» **Task directions**: Restate the data below word for word, keeping each line intact.

» **Material provided**:

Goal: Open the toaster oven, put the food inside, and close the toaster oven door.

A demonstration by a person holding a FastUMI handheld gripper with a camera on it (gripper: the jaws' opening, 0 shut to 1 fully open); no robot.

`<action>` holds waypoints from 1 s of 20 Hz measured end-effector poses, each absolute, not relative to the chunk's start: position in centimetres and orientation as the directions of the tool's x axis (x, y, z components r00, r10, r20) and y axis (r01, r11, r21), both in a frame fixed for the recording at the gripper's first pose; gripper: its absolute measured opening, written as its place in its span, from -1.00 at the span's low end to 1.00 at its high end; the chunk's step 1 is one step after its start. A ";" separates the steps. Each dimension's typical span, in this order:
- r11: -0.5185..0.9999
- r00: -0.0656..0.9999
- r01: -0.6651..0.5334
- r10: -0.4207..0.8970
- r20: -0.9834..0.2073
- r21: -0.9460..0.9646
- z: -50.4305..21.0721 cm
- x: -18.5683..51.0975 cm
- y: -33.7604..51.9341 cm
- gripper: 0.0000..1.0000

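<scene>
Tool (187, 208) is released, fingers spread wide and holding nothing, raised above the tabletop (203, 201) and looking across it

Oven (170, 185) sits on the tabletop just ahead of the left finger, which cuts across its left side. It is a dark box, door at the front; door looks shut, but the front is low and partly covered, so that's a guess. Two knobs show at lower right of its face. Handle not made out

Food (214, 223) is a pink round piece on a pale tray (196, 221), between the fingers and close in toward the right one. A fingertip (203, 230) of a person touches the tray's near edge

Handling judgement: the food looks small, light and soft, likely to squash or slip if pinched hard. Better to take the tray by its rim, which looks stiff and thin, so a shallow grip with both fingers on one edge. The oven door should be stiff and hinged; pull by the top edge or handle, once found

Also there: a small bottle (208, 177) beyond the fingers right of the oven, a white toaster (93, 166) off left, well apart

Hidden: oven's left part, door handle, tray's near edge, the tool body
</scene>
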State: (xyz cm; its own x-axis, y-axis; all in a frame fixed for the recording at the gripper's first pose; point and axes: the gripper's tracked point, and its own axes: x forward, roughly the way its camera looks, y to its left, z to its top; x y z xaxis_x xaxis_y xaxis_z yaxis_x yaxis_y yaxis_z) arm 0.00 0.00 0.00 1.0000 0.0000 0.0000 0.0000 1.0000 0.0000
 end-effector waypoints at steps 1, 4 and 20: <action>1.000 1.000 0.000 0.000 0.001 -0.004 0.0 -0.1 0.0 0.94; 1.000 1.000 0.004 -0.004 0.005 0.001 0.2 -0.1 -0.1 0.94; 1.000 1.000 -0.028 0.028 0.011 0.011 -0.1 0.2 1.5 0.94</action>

» **Answer area**:
Goal: Open the toaster oven, put the food inside, and close the toaster oven door.

A demonstration by a person holding a FastUMI handheld gripper with a camera on it (gripper: the jaws' opening, 0 shut to 1 fully open); no robot.

`<action>` holds waypoints from 1 s of 20 Hz measured end-effector poses, each absolute, not relative to the chunk's start: position in centimetres and orientation as the directions of the tool's x axis (x, y, z components r00, r10, r20) and y axis (r01, r11, r21), both in a frame fixed for the recording at the gripper's first pose; gripper: its absolute measured opening, written as its place in its span, from -1.00 at the span's low end to 1.00 at its high end; the chunk's step 1 is one step after its start. A ";" separates the steps. Each dimension's typical span, in this order:
- r11: -0.5185..0.9999
- r00: -0.0656..0.9999
- r01: -0.6651..0.5334
- r10: -0.4207..0.8970
- r20: -0.9834..0.2073
- r21: -0.9460..0.9646
- z: -50.4305..21.0721 cm
- x: -18.5683..51.0975 cm
- y: -33.7604..51.9341 cm
- gripper: 0.0000..1.0000

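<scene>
Tool (187, 208) is released, fingers spread wide and holding nothing, raised above the tabletop (203, 201) and looking across it

Oven (170, 185) sits on the tabletop just ahead of the left finger, which cuts across its left side. It is a dark box, door at the front; door looks shut, but the front is low and partly covered, so that's a guess. Two knobs show at lower right of its face. Handle not made out

Food (214, 223) is a pink round piece on a pale tray (196, 221), between the fingers and close in toward the right one. A fingertip (203, 230) of a person touches the tray's near edge

Handling judgement: the food looks small, light and soft, likely to squash or slip if pinched hard. Better to take the tray by its rim, which looks stiff and thin, so a shallow grip with both fingers on one edge. The oven door should be stiff and hinged; pull by the top edge or handle, once found

Also there: a small bottle (208, 177) beyond the fingers right of the oven, a white toaster (93, 166) off left, well apart

Hidden: oven's left part, door handle, tray's near edge, the tool body
</scene>
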State: (xyz cm; its own x-axis, y-axis; all in a frame fixed for the recording at the gripper's first pose; point and axes: the gripper's tracked point, and its own axes: x forward, roughly the way its camera looks, y to its left, z to its top; x y z xaxis_x xaxis_y xaxis_z yaxis_x yaxis_y yaxis_z) arm 0.00 0.00 0.00 1.0000 0.0000 0.0000 0.0000 1.0000 0.0000
 end-effector waypoints at steps 1, 4 and 20: <action>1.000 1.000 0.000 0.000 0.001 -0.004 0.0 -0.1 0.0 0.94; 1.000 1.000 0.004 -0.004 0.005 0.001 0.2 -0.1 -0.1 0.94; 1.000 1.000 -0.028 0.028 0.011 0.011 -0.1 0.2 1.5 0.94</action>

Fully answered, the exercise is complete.